> [WHAT THE TASK REQUIRES]: In the listing below, locate the line that contains "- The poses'" and the line that contains "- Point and". Restate word for word those two lines and every line between them, and nothing else.

> [PROVIDED INFORMATION]:
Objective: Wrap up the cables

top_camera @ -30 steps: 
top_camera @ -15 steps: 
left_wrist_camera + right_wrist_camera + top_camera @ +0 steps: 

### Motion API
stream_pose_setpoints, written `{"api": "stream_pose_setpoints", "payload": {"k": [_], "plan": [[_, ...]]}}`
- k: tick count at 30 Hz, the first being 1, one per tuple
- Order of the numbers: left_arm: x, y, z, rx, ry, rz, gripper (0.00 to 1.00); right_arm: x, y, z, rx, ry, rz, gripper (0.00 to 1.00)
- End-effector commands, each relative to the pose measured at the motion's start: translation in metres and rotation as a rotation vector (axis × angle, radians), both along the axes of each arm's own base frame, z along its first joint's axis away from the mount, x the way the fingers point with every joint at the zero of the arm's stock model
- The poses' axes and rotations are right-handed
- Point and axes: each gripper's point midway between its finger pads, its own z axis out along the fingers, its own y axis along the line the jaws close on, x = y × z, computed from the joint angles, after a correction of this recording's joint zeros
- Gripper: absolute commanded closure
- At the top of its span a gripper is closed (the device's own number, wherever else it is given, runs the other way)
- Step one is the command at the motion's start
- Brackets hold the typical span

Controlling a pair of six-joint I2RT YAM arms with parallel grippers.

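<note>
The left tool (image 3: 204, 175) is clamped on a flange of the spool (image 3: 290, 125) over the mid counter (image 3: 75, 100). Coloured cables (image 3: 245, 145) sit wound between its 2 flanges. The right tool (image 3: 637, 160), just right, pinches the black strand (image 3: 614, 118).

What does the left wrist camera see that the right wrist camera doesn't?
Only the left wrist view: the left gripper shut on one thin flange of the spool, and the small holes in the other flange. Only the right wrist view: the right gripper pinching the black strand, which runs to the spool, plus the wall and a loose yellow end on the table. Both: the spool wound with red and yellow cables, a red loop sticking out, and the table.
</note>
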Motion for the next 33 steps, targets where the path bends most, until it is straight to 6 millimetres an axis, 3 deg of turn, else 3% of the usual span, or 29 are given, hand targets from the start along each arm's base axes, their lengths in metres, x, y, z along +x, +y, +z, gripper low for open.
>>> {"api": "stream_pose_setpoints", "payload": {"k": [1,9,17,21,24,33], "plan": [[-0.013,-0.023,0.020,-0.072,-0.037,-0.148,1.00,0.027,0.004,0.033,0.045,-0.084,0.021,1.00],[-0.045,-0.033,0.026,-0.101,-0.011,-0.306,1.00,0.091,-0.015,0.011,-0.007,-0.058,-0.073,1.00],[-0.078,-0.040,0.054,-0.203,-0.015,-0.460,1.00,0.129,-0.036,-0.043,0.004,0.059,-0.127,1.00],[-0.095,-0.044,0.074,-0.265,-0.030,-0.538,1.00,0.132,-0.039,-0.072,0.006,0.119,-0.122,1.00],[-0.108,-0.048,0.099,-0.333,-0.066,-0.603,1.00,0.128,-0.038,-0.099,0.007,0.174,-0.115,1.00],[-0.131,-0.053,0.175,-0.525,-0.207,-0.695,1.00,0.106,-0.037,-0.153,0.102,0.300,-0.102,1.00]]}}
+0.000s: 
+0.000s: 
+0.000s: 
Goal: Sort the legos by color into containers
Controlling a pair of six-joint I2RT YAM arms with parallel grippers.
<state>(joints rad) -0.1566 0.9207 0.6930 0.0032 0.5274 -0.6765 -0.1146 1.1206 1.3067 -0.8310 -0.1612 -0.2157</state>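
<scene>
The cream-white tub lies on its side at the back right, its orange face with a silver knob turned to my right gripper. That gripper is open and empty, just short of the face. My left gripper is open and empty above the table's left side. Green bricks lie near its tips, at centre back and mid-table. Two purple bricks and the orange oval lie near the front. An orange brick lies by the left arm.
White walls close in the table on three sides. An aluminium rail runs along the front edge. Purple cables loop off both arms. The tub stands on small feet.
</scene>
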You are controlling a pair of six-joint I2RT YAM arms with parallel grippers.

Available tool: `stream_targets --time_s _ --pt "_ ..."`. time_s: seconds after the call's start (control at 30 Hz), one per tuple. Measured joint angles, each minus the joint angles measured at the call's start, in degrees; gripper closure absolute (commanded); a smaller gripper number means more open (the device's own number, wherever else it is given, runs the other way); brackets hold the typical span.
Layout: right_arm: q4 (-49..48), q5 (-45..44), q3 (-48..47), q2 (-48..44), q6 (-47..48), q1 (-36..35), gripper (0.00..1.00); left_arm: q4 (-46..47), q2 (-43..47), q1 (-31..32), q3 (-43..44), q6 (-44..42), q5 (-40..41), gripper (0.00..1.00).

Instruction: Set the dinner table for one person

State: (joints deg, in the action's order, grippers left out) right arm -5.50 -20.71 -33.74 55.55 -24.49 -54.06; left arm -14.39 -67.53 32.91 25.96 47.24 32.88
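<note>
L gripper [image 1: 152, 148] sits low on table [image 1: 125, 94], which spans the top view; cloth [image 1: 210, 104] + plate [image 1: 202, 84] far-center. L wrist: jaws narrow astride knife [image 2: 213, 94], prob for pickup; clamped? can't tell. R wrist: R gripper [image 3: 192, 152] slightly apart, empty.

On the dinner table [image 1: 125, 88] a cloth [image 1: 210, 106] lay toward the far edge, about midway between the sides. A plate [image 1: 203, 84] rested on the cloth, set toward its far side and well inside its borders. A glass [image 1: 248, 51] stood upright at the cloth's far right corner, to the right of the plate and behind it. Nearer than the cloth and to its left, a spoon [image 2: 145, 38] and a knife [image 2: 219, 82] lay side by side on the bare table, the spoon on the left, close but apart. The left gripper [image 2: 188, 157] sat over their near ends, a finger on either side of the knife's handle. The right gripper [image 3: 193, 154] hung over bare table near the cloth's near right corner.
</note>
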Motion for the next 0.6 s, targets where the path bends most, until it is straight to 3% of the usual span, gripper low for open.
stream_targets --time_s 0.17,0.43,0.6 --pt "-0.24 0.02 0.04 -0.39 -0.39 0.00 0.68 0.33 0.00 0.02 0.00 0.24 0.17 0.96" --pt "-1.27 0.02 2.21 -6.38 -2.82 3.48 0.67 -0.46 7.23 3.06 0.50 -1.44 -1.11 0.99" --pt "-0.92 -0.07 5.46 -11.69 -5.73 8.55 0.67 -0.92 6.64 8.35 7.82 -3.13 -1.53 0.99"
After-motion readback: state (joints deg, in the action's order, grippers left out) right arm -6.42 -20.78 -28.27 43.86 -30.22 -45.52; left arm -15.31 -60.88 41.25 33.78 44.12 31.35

> [RESPONSE BELOW]:
- The poses' axes and rotations are right-handed
- Point and axes: each gripper's point midway between its finger pads, its own z axis out along the fingers, its own y axis along the line the jaws close on, x = y × z, computed from the joint angles, after a correction of this recording's joint zeros

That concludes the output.